Seems today a website I manage has been going online and offline throughout the entire day. I have no idea what is causing the issue so I am seeking guidance on where to start. It is a Wordpress based site.
So here is what I DO know:
I use a program that pings the server every minute and when the server is not responding me it emails me, so I can know exactly when the site is online and offline. The site between 8pm to 12pm 12.28, and around the 1a hour early morning 12.29 (New York City timezone, and all times below are in same timezone).
At the time of the ups/downs I see a lot of strain on the memory usage. Look at the load average when the site is going online/offline (http://screencast.com/t/BRlfXkqrbJII). Then I ran this command to restart http (http://screencast.com/t/usVtYWZ2Qi) and the memory usage then goes down to this (http://screencast.com/t/VdTIy3bgZiQB). An hour after I restarted http, the site then went offline/online so restarting the http didn't do much help.
When the site is going offline/online, I ran the top command and get this (http://screencast.com/t/zEwr7YQj3). Here is a top command when the site is at it's lowest (http://screencast.com/t/eaMfha9lbT - so this would be dubbged "normal").

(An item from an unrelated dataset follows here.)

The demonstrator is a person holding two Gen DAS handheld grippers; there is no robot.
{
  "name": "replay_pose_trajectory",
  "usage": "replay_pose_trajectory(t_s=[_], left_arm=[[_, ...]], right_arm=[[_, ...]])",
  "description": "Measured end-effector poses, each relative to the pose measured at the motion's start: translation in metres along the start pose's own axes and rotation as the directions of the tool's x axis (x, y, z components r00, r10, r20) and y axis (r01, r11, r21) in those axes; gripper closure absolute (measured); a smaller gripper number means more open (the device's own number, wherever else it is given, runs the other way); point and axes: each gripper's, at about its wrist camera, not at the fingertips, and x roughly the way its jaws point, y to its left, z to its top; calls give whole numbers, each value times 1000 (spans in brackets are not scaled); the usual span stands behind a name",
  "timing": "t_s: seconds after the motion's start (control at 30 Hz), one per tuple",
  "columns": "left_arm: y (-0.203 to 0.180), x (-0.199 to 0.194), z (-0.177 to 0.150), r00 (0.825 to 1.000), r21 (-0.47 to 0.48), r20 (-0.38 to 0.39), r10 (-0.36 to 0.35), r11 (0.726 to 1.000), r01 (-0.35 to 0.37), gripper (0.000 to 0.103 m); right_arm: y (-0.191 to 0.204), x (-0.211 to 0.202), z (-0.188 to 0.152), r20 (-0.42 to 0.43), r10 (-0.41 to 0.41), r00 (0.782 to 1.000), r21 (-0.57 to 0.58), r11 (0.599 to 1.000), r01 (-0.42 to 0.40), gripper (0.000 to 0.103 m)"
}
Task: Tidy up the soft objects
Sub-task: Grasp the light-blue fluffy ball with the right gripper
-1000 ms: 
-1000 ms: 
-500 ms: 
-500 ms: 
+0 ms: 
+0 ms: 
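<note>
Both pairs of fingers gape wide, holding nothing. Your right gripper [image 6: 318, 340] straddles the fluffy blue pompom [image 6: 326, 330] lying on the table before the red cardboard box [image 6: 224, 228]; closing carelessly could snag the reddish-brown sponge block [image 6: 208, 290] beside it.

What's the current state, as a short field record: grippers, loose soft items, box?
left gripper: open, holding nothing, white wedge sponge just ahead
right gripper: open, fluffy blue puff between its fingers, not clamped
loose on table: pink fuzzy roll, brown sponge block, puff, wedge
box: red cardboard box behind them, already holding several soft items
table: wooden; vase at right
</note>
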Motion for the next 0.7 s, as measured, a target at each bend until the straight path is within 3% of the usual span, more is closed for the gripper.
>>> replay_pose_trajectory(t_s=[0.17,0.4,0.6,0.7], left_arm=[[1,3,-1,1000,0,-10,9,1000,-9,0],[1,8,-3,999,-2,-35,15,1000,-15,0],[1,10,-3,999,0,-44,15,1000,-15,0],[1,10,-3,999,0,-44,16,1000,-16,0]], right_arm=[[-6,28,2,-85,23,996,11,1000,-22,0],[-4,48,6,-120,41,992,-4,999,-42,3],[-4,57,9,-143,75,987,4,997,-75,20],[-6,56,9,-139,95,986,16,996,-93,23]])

Here is a bandwidth report (http://screencast.com/t/AS0h2CH1Gypq).
The traffic doesn't seem to be that much (http://screencast.com/t/s7hrWNNic1K), but looking at my times the site is going up/down this may be one of the reasons?
I have the dvp Nitro package at Media Temple (http://mediatemple.net/webhosting/nitro/).
So at this point I would request some help in trying to figure out what the cause of this is, and how I can go about pinpointing this issue. ANY HELP is greatly appreciated.
The load average in the 30s is high and the CPU is 100% busy. CPU usage is pretty even across your HTTPD processes so it's not one specific rogue process. Basically your server is not capable of handling the number of concurrent HTTP requests it is receiving.
It may be that you could do something to reduce the amount of processing needed to produce a page.
You could review the Apache server logs to try to see why the loading is so uneven. Perhaps you are being targetted by a DDOS attack - if so there are things you can do to mitigate the effects.
Either that or you need a bigger server.
Maybe MediaTemple have a problem - see How do I optimize a high traffic Wordpress website?
Then you're monitoring every network device between you and the system where the website resides. Indeed you're measuring just about everything except for the actual website. Sure if the computer running the webserver is unable to respond to pings it probably won't respond to HTTP requests either.
Looking at the other details provided, it does seem to be the HTTP processing which is causing problems - however thats one very badly setup server if its failing to respond to pings due to HTTP processing.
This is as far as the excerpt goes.